Before GoPro was even a known brand you could easily buy extremely similar
items (small plastic cameras with one-two button(s)) off of eBay straight from
China which cost under $50. They often came with generic stick on clips for
motorcycle helmets and similar.

This entire market existed for years before GoPro suddenly appeared. All GoPro
did was package up the generic product from China, increased the price by
100%, and then used all the extra revenue to buy a ton of adverts.

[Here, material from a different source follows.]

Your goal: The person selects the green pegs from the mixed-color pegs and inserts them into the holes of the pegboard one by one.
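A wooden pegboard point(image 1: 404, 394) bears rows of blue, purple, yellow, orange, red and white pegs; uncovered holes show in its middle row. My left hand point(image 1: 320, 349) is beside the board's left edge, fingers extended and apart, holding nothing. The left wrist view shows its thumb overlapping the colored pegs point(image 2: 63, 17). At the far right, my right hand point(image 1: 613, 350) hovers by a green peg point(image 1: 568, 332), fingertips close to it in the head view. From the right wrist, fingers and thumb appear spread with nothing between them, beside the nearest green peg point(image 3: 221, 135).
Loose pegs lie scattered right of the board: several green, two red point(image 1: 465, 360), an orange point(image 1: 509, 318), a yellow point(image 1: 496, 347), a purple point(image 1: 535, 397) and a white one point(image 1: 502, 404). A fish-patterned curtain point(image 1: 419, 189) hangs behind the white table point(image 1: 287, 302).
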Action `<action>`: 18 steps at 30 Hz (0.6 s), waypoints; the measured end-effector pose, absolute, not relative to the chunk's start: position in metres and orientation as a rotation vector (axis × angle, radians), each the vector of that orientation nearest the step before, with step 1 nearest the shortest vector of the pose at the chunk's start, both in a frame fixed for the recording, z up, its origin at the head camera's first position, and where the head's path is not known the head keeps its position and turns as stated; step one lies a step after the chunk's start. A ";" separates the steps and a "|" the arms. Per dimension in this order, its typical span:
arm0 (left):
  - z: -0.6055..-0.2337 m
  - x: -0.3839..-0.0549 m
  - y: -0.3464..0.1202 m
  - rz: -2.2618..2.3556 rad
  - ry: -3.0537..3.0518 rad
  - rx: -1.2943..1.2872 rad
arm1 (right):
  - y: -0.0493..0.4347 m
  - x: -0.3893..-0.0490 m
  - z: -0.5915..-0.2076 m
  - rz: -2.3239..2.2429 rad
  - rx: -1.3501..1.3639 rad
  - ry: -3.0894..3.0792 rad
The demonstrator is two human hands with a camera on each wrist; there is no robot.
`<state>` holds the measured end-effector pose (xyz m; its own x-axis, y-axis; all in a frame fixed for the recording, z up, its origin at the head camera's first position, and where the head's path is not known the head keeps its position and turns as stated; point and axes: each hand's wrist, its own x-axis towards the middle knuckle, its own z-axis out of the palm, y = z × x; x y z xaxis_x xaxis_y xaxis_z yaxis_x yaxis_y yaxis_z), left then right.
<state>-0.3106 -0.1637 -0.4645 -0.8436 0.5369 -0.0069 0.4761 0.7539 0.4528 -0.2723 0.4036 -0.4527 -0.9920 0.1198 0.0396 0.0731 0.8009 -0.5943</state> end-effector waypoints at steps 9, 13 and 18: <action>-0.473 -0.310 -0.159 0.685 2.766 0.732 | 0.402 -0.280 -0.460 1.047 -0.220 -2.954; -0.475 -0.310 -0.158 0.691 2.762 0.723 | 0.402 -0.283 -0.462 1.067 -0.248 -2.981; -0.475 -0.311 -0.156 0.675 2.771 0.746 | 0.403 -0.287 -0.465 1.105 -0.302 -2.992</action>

People often like to claim that GoPro won because it was optically better, but
that just isn't accurate. Up until maybe the HERO3+/HERO4 (2013/2014) the line
was actually quite behind some generics. The only reason GoPro even got their
act together was that some other named vendors started getting into the
"action camera" market.

Even today GoPro seems insanely expensive, for the price of a single GoPro
HERO4 SILVER[0] with a basic plastic case you can buy the same spec camera on
eBay for $65 [1] with enough money left over for a [bad] DSLR by
Canon/Nikon/Sony/etc [2].

[0] [http://www.amazon.com/GoPro-
CHDHY-401-HERO4-SILVER/dp/B00NIY...](http://www.amazon.com/GoPro-
CHDHY-401-HERO4-SILVER/dp/B00NIYJF6U/) [1] [http://www.ebay.com/itm/Black-
SJ4000-Full-HD-1080P-Waterproo...](http://www.ebay.com/itm/Black-SJ4000-Full-
HD-1080P-Waterproof-Helmet-Action-Sports-Camera-12MP-as-GoPro-/251768803544)
[2] [http://www.amazon.com/Sony-Interchangeable-Digital-
Camera-18...](http://www.amazon.com/Sony-Interchangeable-Digital-
Camera-18-55mm/dp/B00EH5UGR6/)

------
51Cards
There has to be a boatload of prior-art around this.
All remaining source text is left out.